Contents of the invention

The technical problem to be solved by the present invention is to overcome the disadvantages of the above-mentioned preparation method, provide a kind of cheap and easy-to-obtain raw material, the preparation method is simple, be used as lithium-ion battery negative electrode material with good cycle stability and higher specific capacity tin oxide/carbon Methods for the preparation of composite materials.
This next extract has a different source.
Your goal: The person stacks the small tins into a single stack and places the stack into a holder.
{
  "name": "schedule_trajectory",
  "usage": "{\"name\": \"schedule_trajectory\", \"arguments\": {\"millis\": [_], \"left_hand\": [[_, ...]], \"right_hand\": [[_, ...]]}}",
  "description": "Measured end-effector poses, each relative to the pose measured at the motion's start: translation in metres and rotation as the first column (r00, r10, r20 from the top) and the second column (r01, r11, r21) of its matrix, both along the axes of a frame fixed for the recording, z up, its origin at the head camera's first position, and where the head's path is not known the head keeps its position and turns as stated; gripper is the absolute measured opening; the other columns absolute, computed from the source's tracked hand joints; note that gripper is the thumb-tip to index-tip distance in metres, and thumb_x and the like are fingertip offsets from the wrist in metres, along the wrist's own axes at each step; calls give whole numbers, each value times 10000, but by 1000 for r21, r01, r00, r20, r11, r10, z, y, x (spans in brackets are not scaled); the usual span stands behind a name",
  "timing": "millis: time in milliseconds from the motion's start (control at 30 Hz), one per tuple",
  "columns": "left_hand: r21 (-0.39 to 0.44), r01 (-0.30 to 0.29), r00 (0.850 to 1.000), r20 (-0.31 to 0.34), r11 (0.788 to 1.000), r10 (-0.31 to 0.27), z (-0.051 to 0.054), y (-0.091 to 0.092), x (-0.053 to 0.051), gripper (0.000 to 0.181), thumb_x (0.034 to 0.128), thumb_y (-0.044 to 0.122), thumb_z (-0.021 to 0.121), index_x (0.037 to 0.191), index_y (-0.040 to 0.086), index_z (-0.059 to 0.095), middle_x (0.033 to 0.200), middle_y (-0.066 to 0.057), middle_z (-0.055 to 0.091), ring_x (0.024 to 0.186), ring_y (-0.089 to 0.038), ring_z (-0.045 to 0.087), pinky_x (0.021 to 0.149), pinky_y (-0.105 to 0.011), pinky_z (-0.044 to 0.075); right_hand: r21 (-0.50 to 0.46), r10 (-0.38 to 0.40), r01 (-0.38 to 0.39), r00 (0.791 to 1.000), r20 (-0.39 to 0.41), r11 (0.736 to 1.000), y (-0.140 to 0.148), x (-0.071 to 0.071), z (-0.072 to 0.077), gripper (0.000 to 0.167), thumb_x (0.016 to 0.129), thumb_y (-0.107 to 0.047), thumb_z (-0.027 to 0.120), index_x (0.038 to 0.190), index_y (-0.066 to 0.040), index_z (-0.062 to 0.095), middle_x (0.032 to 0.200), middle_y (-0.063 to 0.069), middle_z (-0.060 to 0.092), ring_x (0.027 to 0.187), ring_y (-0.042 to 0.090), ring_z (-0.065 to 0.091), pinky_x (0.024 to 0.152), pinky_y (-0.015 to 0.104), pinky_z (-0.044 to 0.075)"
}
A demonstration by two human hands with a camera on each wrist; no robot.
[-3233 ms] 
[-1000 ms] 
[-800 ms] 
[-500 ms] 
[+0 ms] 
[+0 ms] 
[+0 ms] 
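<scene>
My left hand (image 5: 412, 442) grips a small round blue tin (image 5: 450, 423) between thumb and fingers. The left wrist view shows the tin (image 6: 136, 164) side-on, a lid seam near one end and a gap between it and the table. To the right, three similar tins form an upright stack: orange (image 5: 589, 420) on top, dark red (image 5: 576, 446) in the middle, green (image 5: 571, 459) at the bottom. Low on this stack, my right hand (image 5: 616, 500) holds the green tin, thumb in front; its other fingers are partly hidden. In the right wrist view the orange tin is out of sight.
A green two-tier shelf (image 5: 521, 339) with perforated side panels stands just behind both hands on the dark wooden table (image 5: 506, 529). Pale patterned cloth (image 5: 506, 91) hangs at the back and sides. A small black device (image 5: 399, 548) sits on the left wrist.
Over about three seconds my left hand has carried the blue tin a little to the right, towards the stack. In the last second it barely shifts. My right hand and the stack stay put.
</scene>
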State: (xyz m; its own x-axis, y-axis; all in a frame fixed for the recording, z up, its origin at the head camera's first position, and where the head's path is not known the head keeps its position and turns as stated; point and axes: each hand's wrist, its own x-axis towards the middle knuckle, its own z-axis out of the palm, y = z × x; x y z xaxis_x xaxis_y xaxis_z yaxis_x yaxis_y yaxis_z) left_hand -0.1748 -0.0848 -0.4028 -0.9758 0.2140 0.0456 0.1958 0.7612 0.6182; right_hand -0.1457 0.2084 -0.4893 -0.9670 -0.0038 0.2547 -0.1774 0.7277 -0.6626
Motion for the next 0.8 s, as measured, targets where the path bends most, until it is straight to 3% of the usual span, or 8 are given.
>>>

The technical solution adopted to solve the problems of the technologies described above is that it consists of the following steps:

1. Preparation of tin oxide/phenolic resin composites

Dissolve tin raw material and phenolic resin in a beaker filled with solvent, the mass ratio of phenolic resin to tin raw material and solvent is 1:0~2:5, stir until the solution is transparent, and add dropwise at a speed of 1~2 drops/second Aqueous ammonia solution with a mass fraction of 20%, until the solution condenses into a block, the block is evenly dispersed in distilled water, filtered with a solvent filter, washed twice with distilled water, and prepared into a tin oxide/phenolic resin composite material.

The above tin raw material is any one of SnCl ₄ 5H ₂ O, SnCl ₂ 2H ₂ O, SnC ₂ O ₄ , Na ₂ SnO ₃ 3H ₂ O; the solvent is absolute ethanol, acetone, methanol, formic acid any of the

2. Preparation of tin oxide/carbon composite electrode materials

Transfer the tin oxide/phenolic resin composite material prepared in step 1 into a tube furnace, raise the temperature to 560-630°C at a heating rate of 5°C/min in a nitrogen atmosphere, and carbonize at a constant temperature for 0.5-2 hours to prepare an oxide Tin/carbon composite electrode materials.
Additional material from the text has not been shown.